**Task prompt**
Tell how many lines in the records contain the word "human"; the number alone is the answer.

(Beginning of Supplied data)

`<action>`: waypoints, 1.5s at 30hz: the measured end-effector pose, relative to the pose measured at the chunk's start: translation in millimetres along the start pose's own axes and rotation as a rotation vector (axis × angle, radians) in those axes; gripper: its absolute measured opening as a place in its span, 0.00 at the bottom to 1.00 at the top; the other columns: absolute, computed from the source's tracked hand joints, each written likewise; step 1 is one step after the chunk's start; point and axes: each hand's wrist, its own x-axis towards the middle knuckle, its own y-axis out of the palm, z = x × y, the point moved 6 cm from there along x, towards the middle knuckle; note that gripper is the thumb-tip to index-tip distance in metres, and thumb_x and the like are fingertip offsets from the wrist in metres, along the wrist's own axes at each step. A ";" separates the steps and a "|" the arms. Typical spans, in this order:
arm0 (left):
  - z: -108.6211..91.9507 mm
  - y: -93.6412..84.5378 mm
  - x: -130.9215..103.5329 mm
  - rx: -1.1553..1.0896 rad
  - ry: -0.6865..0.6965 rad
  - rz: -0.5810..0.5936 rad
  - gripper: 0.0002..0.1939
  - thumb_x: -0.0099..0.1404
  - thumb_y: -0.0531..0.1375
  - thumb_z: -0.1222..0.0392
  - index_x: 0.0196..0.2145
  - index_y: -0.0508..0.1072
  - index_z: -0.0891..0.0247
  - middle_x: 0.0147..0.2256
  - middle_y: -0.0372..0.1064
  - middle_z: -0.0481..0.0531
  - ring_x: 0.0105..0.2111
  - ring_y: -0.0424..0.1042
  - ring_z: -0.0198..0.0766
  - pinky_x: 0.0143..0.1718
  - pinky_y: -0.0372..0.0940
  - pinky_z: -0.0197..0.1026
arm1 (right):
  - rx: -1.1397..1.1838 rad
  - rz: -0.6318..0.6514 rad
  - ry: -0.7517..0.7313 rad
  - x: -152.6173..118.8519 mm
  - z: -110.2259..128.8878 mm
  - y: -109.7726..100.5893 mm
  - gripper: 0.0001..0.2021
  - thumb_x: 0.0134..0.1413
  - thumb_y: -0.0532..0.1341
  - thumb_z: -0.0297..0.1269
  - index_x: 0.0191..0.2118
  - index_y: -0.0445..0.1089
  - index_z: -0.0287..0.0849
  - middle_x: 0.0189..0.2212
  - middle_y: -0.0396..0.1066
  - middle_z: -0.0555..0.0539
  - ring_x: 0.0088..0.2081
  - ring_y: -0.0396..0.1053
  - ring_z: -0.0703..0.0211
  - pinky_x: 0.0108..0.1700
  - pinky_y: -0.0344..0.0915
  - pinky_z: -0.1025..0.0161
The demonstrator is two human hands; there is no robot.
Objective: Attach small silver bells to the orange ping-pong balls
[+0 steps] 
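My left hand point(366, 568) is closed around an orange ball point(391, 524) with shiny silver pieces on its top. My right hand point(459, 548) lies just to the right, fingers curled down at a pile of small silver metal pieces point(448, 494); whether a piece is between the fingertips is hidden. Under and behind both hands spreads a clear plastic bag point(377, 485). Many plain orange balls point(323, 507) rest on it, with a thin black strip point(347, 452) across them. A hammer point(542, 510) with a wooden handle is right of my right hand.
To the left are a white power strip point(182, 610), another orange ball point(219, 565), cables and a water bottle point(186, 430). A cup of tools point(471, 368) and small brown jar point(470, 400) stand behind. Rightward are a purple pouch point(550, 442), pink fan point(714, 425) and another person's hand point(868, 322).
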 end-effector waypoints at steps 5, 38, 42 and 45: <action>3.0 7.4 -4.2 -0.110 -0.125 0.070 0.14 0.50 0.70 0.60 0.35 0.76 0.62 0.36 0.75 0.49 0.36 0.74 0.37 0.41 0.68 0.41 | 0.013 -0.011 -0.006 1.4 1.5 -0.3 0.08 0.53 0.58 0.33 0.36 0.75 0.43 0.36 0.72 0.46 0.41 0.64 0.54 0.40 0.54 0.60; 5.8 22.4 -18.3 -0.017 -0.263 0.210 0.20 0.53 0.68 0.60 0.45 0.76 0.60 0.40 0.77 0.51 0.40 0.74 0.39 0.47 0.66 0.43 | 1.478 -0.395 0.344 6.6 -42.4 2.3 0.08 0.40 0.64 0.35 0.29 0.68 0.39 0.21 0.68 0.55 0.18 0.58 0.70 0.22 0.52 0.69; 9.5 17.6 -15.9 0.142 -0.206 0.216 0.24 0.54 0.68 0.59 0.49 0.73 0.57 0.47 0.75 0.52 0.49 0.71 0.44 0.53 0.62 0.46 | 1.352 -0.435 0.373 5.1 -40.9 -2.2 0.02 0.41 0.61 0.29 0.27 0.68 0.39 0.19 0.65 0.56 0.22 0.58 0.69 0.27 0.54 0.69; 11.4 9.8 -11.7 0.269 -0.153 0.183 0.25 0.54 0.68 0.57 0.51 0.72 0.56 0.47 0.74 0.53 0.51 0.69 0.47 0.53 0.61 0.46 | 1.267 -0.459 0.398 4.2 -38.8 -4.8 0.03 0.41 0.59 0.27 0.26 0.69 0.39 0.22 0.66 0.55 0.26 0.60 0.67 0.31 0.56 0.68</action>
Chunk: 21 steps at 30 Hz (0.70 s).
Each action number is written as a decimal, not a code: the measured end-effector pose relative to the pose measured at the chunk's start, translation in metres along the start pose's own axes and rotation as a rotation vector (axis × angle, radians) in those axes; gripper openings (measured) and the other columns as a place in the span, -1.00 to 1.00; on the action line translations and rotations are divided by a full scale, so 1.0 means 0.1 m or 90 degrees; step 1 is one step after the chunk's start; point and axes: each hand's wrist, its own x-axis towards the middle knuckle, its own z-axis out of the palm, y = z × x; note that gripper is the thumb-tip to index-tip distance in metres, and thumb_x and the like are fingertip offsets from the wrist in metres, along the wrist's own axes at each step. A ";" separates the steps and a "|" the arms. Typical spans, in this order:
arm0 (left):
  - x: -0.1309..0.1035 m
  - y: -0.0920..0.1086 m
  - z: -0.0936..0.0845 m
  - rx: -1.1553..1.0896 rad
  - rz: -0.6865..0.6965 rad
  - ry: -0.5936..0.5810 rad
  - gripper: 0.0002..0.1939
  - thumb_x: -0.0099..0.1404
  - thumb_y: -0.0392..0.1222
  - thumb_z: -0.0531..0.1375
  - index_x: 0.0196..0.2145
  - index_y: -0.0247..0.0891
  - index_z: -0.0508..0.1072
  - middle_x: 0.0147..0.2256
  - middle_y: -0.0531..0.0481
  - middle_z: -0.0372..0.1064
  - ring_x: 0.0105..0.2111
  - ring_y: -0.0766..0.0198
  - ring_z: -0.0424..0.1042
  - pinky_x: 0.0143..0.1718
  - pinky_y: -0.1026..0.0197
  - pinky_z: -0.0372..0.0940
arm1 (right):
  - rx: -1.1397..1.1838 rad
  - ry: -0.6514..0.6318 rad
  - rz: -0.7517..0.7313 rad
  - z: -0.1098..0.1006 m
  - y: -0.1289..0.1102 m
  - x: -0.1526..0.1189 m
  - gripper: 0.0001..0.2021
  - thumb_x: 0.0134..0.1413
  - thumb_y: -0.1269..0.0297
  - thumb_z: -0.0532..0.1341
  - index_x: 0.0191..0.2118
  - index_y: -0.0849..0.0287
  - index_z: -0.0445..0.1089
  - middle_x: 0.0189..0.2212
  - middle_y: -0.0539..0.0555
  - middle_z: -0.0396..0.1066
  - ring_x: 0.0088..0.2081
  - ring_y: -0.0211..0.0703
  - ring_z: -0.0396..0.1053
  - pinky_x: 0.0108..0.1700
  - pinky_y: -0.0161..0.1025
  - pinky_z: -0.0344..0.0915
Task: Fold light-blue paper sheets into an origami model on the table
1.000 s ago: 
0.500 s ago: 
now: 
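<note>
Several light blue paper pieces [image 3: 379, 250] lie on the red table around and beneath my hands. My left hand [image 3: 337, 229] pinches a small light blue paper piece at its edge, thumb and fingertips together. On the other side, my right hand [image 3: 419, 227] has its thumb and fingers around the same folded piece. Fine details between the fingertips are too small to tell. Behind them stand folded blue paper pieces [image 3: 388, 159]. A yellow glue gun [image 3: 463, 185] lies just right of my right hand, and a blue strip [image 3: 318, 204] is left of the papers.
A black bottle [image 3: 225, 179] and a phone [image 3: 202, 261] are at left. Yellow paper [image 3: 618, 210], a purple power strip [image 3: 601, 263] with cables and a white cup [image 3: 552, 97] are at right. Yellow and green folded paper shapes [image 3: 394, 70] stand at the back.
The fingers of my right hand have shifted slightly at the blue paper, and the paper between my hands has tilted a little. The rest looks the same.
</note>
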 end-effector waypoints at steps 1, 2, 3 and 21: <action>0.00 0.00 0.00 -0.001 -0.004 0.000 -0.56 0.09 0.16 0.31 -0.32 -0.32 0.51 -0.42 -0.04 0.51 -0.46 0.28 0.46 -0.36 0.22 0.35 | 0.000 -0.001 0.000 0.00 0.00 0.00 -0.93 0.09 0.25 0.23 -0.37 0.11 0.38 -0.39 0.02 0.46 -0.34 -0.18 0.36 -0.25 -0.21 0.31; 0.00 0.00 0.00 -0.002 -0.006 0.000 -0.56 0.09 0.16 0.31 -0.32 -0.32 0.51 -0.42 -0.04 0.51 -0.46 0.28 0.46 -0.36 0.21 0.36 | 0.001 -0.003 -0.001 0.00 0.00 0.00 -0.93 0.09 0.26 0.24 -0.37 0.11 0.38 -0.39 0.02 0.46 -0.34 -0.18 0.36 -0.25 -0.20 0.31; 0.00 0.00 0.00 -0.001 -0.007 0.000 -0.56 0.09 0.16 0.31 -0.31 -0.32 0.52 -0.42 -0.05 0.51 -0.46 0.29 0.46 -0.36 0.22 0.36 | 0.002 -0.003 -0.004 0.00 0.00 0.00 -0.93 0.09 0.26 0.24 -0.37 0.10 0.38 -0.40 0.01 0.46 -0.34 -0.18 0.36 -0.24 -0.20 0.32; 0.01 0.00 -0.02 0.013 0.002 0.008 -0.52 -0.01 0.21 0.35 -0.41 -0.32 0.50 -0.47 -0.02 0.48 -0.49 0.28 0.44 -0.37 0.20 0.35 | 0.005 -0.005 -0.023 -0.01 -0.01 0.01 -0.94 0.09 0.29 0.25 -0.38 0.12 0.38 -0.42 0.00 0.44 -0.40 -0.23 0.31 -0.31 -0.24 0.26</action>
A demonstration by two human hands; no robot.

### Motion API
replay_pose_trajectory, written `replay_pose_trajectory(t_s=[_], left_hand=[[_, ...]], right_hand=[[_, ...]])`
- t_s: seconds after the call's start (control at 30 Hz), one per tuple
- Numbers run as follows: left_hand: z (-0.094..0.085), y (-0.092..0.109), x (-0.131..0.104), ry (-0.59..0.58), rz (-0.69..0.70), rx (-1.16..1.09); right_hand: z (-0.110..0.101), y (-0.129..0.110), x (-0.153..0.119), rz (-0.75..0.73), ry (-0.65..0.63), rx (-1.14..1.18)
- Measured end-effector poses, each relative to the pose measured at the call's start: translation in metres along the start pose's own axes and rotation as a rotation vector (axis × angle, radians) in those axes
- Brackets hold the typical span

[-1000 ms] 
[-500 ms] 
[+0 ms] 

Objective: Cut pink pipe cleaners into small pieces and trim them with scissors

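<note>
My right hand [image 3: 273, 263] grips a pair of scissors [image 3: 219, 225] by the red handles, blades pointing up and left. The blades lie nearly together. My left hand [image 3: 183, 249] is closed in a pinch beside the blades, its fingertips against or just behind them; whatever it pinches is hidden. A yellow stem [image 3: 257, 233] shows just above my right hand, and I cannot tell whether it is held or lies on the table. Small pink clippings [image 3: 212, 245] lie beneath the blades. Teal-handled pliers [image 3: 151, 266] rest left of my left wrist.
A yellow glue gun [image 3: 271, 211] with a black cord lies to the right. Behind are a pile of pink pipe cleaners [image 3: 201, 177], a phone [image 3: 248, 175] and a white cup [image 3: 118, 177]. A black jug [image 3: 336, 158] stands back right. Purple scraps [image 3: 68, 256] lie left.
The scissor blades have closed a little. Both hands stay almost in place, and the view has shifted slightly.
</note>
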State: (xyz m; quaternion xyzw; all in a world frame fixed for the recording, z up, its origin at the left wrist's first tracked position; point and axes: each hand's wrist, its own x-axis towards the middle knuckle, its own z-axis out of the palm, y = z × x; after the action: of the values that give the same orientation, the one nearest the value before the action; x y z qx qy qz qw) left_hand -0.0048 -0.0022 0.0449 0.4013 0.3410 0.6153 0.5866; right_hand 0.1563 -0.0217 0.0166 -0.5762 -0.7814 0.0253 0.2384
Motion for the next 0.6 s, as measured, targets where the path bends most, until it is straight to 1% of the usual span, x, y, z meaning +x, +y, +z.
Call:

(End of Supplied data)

**Answer section**
2